На Переславском озере уже в 1689 году была заложена верфь. На ней было построено под руководством голландцев, Карстена Бранта и Корта, несколько судов. Тут трудился сам Петр в качестве корабельного плотника. Тут он зимой 1692 года был занят постройкой большого военного судна. Он работал с таким усердием, что не без труда его уговорили прервать на короткое время занятие для путешествия в Москву, где нужно было дать торжественную аудиенцию персидскому посланнику. Спуск нового корабля происходил 1 мая 1692 года. При этом случае были устраиваемы разные празднества. Из кратких записок Петра к матери в это время видно, в какой мере он был занят судостроением. Даже мать царя и его супруга должны были приехать в Переславль для участия в прогулках на воде. Когда он в 1693 году задумал отправиться в Архангельск, то,
по его собственным словам, не без труда получил позволение матери «в сей опасный путь». Из ее писем к сыну видно, как сильно она в это время беспокоилась. В Архангельске Апраксин, сделавшийся впоследствии адмиралом, руководил постройкой нового корабля. Ромодановский сделался адмиралом, Гордон — шаутбенахтом, или контр-адмиралом; сам Петр довольствовался скромным званием шкипера.
Басни о мнимой первоначальной водобоязни Петра, встречающиеся впервые в сочинении Штраленберга и повторенные затем Фокеродтом, Манштейном, Крекшиным, Вольтером, Голиковым, не заслуживают внимания.

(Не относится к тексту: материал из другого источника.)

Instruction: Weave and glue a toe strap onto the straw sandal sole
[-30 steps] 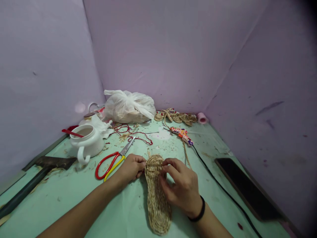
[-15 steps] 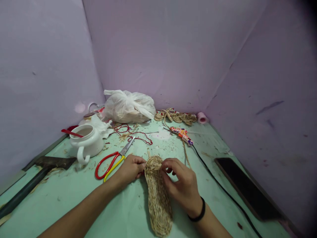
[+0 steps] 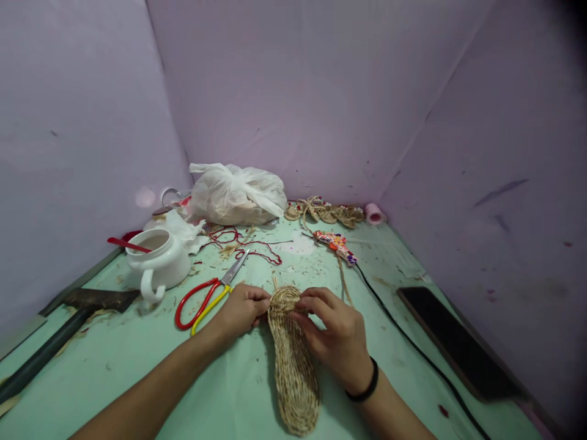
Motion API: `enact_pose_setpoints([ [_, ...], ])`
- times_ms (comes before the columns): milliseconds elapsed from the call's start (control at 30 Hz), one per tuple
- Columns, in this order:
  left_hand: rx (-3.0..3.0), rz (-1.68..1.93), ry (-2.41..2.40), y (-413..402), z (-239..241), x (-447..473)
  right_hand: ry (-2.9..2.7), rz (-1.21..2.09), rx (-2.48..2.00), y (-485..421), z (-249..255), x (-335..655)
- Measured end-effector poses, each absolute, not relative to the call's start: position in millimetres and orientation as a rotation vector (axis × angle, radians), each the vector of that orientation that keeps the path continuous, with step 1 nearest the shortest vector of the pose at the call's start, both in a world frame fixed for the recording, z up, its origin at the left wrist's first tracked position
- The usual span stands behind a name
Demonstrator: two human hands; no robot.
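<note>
A woven straw slipper (image 3: 296,373) lies lengthwise in front of me, its rounded toe pointing away and a small straw end sticking up there. At the left edge of the toe, the thumb and fingers of my left hand (image 3: 243,310) are closed in a pinch. My right hand (image 3: 337,333), with a black band on the wrist, grips the right side of the toe part, its thumb reaching over the woven straw. Just left of my left hand lie scissors (image 3: 211,297) with one red and one yellow handle, blades partly hidden by nothing and pointing away.
A white pot (image 3: 160,256) with a red stick and an axe-like tool (image 3: 92,305) stand and lie at left. Behind are a white plastic bag (image 3: 238,195), red yarn (image 3: 259,247), small straw sandals (image 3: 325,212) and a pink roll (image 3: 375,214). At right lie a corded glue gun (image 3: 337,246) and a phone (image 3: 454,336).
My right thumb has moved left over the toe part, and the right hand sits slightly farther left. My left hand keeps its pinch on the edge. The view has shifted slightly.
</note>
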State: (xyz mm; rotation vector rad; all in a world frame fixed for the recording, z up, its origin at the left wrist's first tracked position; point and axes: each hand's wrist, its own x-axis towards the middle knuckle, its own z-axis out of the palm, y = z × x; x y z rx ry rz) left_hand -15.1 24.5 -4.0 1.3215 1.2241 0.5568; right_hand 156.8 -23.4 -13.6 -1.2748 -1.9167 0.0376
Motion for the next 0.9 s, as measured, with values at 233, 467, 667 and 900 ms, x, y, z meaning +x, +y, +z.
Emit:
enact_pose_setpoints([
  [233,1.289,0.537,1.241,22.3,-5.2,-12.8,-1.902,0.061,-1.278,-25.8,-13.1,154.9],
  [467,1.286,0.561,1.199,20.3,-0.3,-11.4,-1.851,0.215,-1.186,-23.0,-11.6,157.0],
  [667,1.305,0.563,1.147,20.8,-0.1,-13.1,-1.850,0.224,-1.157,-20.9,-13.3,160.0],
  [900,1.303,0.596,1.084,21.0,0.0,-13.7,-1.790,0.228,-1.164,-22.2,-11.8,158.1],
])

Летом 1694 года, во время путешествия в Соловецкий монастырь, Петр едва не погиб; была ужасная буря; крушение казалось неизбежным. Опытность и хладнокровие лодейного кормчего Антипа Тимофеева спасли государя и его товарищей. В воспоминание своего избавления Петр собственноручно сделал деревянный крест с надписью на голландском языке.. Сам царь отнес его к тому месту, где вышел на берег, и водрузил в землю на память потомству [160]. Около этого же времени и Гордон по случаю бури находился в большой опасности, о чем подробно рассказывает в своих записках [161].
Нельзя не удивляться рабочей силе, предприимчивости и энергии царя, который своим потехам придавал обыкновенно весьма серьезное значение, но в то же время любил прерывать работу шумными увеселениями и разгульными пиршествами. Кораблестроение и игра в кегли, химические опыты в лаборатории и веселые попойки, ученые разговоры о вопросах технологии и странные шутки и маскарады непосредственно следовали друг за другом. То можно было видеть Петра в церкви, читавшим апостола и певшим с певчими на клиросе, то на корабле, лазившим по мачтам и такелажу; иногда, пропировав всю ночь в веселой компании, он утром рано с топором в руках отправлялся на верфь, где работал над постройкой судов. По достоверному свидетельству шведского агента Кохена, оказывается, что к одной яхте при ее постройке не прикасалась ни одна рука, кроме царской [162]. Весьма часто Гордон в своем дневнике упоминает о подробных беседах с царем, в которых обсуждались вопросы военной техники и политики; весьма часто говорится и о том, что царь с большой компанией (до 100 и 200 лиц) по целым суткам бражничал у своих знакомых, иностранных дипломатов, офицеров и проч. По словам Кохена, Келлера и Гордона, такие посещения бывали им подчас в тягость.
В 1692—1693 годах Петр велел построить для Лефорта великолепный дом, роскошно меблированный: здесь происходили самые веселые попойки; здесь царь до отправления в Архангельск однажды пировал около четырех дней сряду. В погребе у Лефорта находились постоянно большие запасы виноградных вин, на несколько тысяч рублей. Во время таких пиршеств беседовали о государственных делах на Западе, пивали за здоровье короля английского Вильгельма III или произносили тосты в честь Женевской республики, Генеральных Штатов. Таким образом, и попойки имели некоторое политическое значение и были некоторым образом политической школой [163].